Minnesota GOP plans to send new round of budget bills to governor
- PAUL -- Minnesota's Republican-controlled Legislature plans to pass a second round of budget legislation, but they may not become law.
Democratic Gov. Mark Dayton, who must sign off before a budget is approved, does not appear optimistic that he and the GOP can wrap up a $46 billion, two-year budget by a midnight Monday, May 22, deadline. He said on public television's "Almanac" Friday night, May 19, the potential for avoiding a special session is on "knife's edge."
Republican leaders said they can get their work done on time, but they offered no promises that they will give Dayton bills he will sign.
Republicans unveiled their plan to send new budget bills to Dayton Friday afternoon as the governor attended a family member's funeral. He said that even after meeting legislative leaders earlier in the day, he did not expect the new GOP plan. He said he planned to get together with legislative leaders after their television appearances.
"I am disappointed," Dayton said of the surprise Republican action.
It appears there will be no more budget negotiations until Saturday morning, May 20.
The Republican plan is to launch new House-Senate conference committees on the 10 budget areas Saturday morning to prepare bills that can pass before the deadline.
While the bills will get full House and Senate votes even without Dayton's approval, House Speaker Kurt Daudt, R-Crown, said he hopes the Dayton administration will remain involved in budget talks so compromises can be reached.
"The exact same thing happened two years ago," Daudt said.
But two years ago, three major budget bills were not settled during the regular session and a special session was needed to complete the budget. Many in the Capitol predict a repeat this year.
Senate Majority Leader Paul Gazelka, R-Nisswa, said the two sides are close on many parts of the budget, and have reached agreement about how much to spend for agriculture and environmental programs, although details remain to be worked out.

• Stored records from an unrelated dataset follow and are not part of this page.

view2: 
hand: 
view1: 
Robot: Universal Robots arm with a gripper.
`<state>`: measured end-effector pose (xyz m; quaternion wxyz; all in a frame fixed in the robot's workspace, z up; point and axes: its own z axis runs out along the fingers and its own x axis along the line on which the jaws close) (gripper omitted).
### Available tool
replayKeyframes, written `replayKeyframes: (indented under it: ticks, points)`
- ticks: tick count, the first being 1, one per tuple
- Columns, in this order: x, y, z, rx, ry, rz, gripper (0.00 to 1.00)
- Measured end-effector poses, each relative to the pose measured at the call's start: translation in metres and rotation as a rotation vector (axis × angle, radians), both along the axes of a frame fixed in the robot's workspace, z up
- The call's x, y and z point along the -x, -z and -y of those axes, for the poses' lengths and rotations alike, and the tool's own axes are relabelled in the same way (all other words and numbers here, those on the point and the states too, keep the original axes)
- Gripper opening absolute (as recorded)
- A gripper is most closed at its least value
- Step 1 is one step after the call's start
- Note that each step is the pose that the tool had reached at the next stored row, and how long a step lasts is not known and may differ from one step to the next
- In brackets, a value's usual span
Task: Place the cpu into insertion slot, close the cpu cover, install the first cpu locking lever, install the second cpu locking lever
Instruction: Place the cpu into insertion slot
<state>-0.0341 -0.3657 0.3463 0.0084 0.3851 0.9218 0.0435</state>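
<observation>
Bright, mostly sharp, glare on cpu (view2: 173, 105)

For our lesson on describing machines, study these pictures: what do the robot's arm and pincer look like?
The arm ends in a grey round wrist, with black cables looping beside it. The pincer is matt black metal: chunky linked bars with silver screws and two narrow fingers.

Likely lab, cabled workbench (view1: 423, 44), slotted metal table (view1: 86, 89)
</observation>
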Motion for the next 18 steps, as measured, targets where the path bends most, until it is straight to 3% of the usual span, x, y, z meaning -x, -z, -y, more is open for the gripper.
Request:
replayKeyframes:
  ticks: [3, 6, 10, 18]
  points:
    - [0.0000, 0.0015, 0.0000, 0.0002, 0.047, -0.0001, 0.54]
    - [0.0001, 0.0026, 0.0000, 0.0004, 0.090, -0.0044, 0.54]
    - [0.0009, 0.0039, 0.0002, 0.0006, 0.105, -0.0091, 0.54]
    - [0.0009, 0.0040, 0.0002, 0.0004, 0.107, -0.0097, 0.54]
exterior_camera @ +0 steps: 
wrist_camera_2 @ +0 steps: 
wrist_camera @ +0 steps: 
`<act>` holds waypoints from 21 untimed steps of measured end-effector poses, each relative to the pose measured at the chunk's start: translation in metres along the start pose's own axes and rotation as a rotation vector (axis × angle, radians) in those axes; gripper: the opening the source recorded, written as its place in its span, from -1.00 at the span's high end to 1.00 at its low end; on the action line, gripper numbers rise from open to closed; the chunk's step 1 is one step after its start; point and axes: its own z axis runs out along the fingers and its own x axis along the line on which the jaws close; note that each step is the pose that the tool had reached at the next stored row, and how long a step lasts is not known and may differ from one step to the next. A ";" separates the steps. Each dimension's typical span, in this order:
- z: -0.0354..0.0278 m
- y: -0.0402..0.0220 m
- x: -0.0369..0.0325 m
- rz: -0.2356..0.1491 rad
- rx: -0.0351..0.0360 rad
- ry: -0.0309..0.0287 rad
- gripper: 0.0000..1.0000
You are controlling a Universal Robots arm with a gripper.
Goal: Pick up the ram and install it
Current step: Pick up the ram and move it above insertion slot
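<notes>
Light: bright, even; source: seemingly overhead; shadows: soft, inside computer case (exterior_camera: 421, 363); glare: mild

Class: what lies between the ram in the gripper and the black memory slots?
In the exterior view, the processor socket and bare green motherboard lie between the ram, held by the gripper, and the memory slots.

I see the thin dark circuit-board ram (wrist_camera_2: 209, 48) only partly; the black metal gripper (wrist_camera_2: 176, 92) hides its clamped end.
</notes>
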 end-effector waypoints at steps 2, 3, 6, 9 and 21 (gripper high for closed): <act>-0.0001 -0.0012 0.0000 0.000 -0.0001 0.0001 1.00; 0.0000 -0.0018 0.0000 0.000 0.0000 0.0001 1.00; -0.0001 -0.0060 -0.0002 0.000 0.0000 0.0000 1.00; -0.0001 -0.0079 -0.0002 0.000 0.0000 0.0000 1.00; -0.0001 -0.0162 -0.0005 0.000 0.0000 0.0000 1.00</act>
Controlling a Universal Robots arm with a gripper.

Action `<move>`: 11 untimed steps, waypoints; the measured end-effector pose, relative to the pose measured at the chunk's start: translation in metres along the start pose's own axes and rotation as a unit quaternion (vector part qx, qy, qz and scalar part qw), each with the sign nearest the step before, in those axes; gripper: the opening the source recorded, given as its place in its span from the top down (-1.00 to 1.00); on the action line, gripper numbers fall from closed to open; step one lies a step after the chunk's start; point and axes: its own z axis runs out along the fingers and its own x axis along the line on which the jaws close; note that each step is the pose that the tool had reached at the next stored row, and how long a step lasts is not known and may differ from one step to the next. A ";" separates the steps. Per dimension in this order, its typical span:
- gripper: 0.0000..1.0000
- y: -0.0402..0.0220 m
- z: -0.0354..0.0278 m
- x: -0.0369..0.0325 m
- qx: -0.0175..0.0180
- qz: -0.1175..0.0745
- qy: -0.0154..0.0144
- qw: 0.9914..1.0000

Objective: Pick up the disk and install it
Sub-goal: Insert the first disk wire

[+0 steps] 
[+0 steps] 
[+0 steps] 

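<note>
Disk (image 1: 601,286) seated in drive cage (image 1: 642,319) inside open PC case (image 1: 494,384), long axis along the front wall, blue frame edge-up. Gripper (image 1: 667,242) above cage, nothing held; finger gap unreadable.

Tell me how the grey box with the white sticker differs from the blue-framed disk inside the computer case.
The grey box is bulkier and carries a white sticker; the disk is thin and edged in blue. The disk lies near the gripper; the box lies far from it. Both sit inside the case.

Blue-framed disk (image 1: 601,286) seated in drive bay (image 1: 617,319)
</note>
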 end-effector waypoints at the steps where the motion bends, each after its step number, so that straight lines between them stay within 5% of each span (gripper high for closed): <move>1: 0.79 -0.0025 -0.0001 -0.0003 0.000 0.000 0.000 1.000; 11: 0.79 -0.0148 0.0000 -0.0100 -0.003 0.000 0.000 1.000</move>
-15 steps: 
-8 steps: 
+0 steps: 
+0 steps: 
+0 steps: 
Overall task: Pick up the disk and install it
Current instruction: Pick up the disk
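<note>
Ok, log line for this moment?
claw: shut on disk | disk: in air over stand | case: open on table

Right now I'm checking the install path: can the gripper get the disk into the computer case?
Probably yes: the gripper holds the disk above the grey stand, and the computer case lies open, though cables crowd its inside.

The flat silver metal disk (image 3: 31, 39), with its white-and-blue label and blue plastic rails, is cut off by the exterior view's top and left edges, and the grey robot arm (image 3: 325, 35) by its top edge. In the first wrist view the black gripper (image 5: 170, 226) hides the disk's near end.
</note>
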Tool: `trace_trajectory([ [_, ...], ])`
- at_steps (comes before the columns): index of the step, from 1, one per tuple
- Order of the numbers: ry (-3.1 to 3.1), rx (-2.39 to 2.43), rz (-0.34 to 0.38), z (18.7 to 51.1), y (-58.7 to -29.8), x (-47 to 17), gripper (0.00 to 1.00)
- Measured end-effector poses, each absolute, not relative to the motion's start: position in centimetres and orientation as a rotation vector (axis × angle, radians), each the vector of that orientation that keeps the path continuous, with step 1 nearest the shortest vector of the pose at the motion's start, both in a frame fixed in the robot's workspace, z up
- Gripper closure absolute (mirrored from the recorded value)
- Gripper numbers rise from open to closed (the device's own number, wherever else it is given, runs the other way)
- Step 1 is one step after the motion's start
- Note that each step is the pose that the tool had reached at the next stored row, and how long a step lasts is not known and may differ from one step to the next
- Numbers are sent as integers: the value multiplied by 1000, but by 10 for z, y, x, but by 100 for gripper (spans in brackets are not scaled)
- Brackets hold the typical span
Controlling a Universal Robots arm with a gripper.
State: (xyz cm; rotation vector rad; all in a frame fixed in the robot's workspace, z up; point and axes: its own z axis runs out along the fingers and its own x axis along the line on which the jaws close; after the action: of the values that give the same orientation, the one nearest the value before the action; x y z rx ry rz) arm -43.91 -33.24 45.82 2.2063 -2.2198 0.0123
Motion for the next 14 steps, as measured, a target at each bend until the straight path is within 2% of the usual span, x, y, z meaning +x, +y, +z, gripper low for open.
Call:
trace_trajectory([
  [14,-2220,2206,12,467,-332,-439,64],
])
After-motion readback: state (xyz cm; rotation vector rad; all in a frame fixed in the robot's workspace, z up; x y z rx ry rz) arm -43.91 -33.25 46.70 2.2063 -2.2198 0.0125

"There are so many we are close on, but we are not quite there with the governor," Gazelka said.
Republicans said they gave up the most on their tax bill proposal, which they set at $660 million Friday, half what they wanted. That still is more than Dayton sought. The tax bill will include a combination of tax cuts and funding for programs such as state aid to local governments.
Gazelka said transportation funding is another area where Republicans cut from their earlier hopes. Dayton wants a higher motor vehicle license fee, but Republicans will not go there.
The senator said transportation funding is a "must do" issue.
The lower tax bill size allowed Republicans to raise the amount they propose spending in most areas. For health and human services funding, such programs as insurance for the poor, would lose $258 million from current law under the GOP plan, but that is less than the party planned earlier.
Among unsettled issues is public works funding. The House this week failed to pass an $800 million program, to be funded by the state selling bonds, but Daudt said he hopes it can come back.
Gazelka said the new budget will include pay raises for legislators, something Daudt said he did not want.
Senate Minority Leader Tom Bakk, D-Cook, an old hand at budget talks, said it is becoming logistically difficult to finish bills on time.
Bakk said on "Almanac" that he has no doubt the GOP-run Legislature can pass its budget by the deadline, but questioned whether Dayton would sign the bills. He said Republican leaders "should have met with the governor one more time" before producing bills on their own.
House Minority Leader Melissa Hortman, D-Brooklyn Park, accused Republicans of "walking away from the table" and then inappropriately releasing a budget plan when the governor was at a funeral.
Dayton said he was happy to see the GOP plan move closer to his budget proposal, which was released in January. But without details, he did not know how much he can support.
The GOP-controlled Legislature has passed 10 budget bills, which Dayton vetoed. The new bills being prepared will not be the same as the first batch, but they aren’t expected to match Dayton's budget plan, either.
At stake is funding for nearly all state government programs. If lawmakers and Dayton do not agree to a budget by the constitutionally required deadline, they will need to go into a special session because without a budget state government could shut down on July 1.
If a state budget is not in place, state employees will receive notices on June 1 saying they will be laid off July 1, Dayton said. State park reservations, such as for camping, would be canceled starting a few days later.